Book Information
Broxam, Graeme, Ian Hawkins Nicholson
Shipping Arrivals and Departures: Sydney: Volume III, 1841-1844 and Gazetteer
Shipping Arrivals and Departures: Sydney: Volume III, 1841-1844 and Gazetteer.
Canberra:
Roebuck Society,
1988.
The Roebuck Society books record arrivals and departures of ships through numerous Australian, New Zealand, and Tasmanian ports in the 18th and 19th centuries. Through these works, they index essentially all early shipping movements in the region. They contain extensive information about ship arrivals and departures by port, in a very complicated format that varies a bit from volume to volume. See this blog post for more description, and examples, of what one finds in the Roebuck volumes.
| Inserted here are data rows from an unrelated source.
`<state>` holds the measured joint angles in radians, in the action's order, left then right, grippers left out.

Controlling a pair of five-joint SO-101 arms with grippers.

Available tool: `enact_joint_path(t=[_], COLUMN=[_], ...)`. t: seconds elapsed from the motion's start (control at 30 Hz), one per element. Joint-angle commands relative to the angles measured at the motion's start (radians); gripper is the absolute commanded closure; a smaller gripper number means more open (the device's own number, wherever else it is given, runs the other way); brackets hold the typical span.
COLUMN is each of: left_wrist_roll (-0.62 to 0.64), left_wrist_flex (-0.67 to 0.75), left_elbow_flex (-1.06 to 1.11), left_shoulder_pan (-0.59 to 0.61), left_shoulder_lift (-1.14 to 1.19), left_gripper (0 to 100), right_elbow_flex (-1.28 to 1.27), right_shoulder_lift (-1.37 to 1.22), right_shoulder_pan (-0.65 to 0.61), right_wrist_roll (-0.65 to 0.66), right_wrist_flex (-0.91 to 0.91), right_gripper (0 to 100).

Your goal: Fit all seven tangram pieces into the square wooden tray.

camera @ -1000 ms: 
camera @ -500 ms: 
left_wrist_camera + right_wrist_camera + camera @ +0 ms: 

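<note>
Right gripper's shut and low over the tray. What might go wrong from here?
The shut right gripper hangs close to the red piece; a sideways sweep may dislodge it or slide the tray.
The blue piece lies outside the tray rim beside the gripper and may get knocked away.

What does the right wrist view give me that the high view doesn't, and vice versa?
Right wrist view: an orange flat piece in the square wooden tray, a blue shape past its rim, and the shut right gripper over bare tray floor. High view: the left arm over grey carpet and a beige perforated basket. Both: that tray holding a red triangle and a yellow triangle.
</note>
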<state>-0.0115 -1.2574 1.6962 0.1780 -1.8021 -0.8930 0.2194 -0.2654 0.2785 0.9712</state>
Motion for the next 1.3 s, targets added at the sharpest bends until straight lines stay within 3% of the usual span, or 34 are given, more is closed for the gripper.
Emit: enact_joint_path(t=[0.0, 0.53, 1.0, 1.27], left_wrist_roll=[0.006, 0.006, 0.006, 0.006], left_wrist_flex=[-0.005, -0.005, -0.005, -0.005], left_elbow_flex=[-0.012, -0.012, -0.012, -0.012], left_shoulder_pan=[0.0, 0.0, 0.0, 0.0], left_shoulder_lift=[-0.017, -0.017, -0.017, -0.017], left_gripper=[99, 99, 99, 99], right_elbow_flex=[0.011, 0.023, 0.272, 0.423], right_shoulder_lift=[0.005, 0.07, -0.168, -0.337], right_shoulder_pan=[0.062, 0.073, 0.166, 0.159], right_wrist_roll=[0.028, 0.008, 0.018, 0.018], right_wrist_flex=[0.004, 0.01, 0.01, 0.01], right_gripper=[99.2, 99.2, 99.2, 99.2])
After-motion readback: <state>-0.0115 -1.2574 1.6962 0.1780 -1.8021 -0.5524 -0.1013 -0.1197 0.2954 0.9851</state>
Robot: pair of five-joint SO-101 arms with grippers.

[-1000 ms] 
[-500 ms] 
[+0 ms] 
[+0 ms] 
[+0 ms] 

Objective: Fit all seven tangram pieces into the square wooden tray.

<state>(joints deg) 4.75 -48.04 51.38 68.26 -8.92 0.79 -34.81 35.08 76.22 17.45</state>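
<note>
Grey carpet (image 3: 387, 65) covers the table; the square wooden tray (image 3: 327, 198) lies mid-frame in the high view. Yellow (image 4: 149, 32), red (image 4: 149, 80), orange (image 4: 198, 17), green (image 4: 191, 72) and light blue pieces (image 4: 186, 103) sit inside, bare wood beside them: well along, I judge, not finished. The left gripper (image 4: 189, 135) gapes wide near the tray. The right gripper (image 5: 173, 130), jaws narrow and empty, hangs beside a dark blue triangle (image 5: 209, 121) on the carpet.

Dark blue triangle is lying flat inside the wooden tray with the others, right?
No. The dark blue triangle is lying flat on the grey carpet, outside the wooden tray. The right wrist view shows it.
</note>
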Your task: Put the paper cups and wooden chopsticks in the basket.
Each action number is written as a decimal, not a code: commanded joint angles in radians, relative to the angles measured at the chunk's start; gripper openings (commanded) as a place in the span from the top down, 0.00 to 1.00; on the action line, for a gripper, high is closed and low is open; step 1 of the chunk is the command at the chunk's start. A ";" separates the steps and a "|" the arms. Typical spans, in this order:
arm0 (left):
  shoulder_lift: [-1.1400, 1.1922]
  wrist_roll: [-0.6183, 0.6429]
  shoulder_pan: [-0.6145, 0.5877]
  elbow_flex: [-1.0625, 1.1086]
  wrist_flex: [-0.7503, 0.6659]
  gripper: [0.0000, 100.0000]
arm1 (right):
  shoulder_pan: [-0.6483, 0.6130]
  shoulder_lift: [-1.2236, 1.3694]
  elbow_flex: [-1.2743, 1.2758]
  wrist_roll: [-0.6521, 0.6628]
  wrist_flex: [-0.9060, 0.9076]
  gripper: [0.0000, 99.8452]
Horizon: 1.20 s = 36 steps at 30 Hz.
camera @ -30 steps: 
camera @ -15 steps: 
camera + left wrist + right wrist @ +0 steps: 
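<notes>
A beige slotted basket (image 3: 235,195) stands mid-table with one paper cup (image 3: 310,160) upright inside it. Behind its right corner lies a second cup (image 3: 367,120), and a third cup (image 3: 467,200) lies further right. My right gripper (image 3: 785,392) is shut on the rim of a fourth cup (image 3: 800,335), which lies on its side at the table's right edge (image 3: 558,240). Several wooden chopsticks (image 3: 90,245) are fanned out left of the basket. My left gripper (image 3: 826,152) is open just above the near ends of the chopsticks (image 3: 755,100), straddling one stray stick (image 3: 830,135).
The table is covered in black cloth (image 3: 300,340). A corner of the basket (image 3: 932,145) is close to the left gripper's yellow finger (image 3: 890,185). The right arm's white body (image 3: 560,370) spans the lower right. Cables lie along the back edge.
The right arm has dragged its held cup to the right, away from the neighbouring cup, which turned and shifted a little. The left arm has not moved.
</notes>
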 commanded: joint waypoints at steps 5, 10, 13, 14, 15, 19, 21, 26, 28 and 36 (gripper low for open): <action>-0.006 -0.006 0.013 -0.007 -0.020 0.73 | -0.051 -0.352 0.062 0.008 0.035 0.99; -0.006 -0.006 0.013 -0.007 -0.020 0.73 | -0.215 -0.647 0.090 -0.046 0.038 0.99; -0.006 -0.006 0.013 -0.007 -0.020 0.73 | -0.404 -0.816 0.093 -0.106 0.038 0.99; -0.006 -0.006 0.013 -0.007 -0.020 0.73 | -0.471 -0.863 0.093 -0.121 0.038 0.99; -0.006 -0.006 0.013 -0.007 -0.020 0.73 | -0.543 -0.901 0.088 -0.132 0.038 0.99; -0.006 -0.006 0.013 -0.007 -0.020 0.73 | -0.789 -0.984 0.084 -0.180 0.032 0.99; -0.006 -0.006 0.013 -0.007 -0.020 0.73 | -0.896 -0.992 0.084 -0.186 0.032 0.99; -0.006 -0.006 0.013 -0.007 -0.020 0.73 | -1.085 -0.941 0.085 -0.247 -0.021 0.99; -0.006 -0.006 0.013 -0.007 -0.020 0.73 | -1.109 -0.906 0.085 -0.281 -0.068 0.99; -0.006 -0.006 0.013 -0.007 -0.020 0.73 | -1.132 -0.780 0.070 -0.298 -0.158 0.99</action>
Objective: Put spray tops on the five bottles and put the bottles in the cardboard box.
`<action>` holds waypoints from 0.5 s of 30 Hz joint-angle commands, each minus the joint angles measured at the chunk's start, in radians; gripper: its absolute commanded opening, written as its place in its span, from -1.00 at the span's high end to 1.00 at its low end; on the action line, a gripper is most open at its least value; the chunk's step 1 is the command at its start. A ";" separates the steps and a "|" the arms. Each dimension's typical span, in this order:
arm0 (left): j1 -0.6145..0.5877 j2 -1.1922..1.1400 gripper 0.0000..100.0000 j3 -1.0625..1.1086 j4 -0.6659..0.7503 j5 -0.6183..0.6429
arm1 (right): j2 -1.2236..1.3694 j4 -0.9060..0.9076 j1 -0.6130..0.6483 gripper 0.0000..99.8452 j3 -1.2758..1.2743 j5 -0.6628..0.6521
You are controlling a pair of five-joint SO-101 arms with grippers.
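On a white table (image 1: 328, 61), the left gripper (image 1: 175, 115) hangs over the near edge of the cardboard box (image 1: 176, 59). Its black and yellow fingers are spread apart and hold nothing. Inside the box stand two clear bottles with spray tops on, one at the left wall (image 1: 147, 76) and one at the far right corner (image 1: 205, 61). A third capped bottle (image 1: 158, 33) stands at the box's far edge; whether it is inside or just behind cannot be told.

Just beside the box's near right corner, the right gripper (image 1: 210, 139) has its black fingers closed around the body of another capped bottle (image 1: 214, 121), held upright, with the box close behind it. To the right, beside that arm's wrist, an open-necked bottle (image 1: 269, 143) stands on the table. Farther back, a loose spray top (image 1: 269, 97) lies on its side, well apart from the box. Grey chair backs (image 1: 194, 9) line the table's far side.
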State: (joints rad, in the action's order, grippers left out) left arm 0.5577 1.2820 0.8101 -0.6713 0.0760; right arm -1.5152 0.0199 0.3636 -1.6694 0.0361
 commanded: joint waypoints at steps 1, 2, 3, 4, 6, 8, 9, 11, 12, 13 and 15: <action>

For ShipIndex, we have included information that distinguishes specific ships and indicates that they appear in the book’s index. We do not, however, note where in the text the ship appears, because the index entries themselves are quite complicated. If a ship of interest is mentioned in a Roebuck book, your best bet is to track down the whole book, not just the page on which the ship is mentioned. Find the ship on the index page shown, and then see where and how often the ship is mentioned throughout the book. The entry in the text will give a summary of the ship’s movements and provides information about the sources (usually newspapers) from which the data is drawn. Many ships are mentioned dozens and dozens of times. Many entries contain data from multiple sources, so – especially for tonnage – many data points may appear for each ship in the index. The printed index notes sources for some of this data, but we have not preserved those notations here.
The Roebuck Society has published about a dozen volumes like this, and we are working through them to add them to the database. As with other Roebuck Society volumes, the index here refers to multiple entries within this volume, which then guide one to entries in other sources. It's important to get the full volume when using this resource, so you can track down each entry that's given in the index.